I'm crying over the nightmares I'm going to have of Xan & Supre in leather & chains.
It doesn't. You should just get over the bullshit already and get a whore. They're nice people, they're familiar with your situation, and they'll get you past the uncomfortable phase of things so that you won't be so damn nervous and full of weird neurotic bullshit.
Either way it seems like it requires a lot of work.
Yes, work will be part of the scenario. It always should be.
You shouldn't need to pay a professional.
I'm not getting a whore.
I don't know if I should call the girl I went on the date with back, part of me feels like I should give her another chance, the other part can't be assed. I mean if we didn't click the first time why would seeing her again help?
What's the gain in not calling her?
People PAID for you!!?
Those must have been good days.
Wasn't a bad way to make money.

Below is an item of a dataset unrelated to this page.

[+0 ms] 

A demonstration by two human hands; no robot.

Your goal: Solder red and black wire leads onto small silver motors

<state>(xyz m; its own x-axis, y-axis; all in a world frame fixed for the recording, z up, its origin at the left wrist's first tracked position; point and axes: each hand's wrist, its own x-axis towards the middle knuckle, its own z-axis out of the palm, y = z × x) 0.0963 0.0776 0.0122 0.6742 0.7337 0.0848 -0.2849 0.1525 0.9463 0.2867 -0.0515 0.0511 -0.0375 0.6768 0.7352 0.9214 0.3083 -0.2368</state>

I was picking up independent work as a Reiki massage therapist. Turned out in this city, you'll get at least a couple of clients who are really just bored housewives. When you're already a cute young guy and you're really fucking good with your hands, most of these clients will want the same thing men want when they get massages.
It'll happen naturally at some point and be awkward as hell and I won't have to pay for it. Big deal.
All the stuff from earlier in the year where I was talking about how I don't want to have sex with someone unless I love her was bullshit emotional baggage from my last relationship. I've since realized how bogus it was.
Look, my biggest problem is that it takes me a while to warm up to people. It takes me about 6 months to get to feel like I can act naturally around them. With women it's probably more. It's not because sex is on my mind or isn't, it's because I feel like I'm constantly being judged.
I'm getting better though. I'm learning to stop caring as much and actually have fun with it. Flirt. Tease. Be a dick. I feel like I'm actually finally living through my early 20s right now where I'm starting to figure shit out.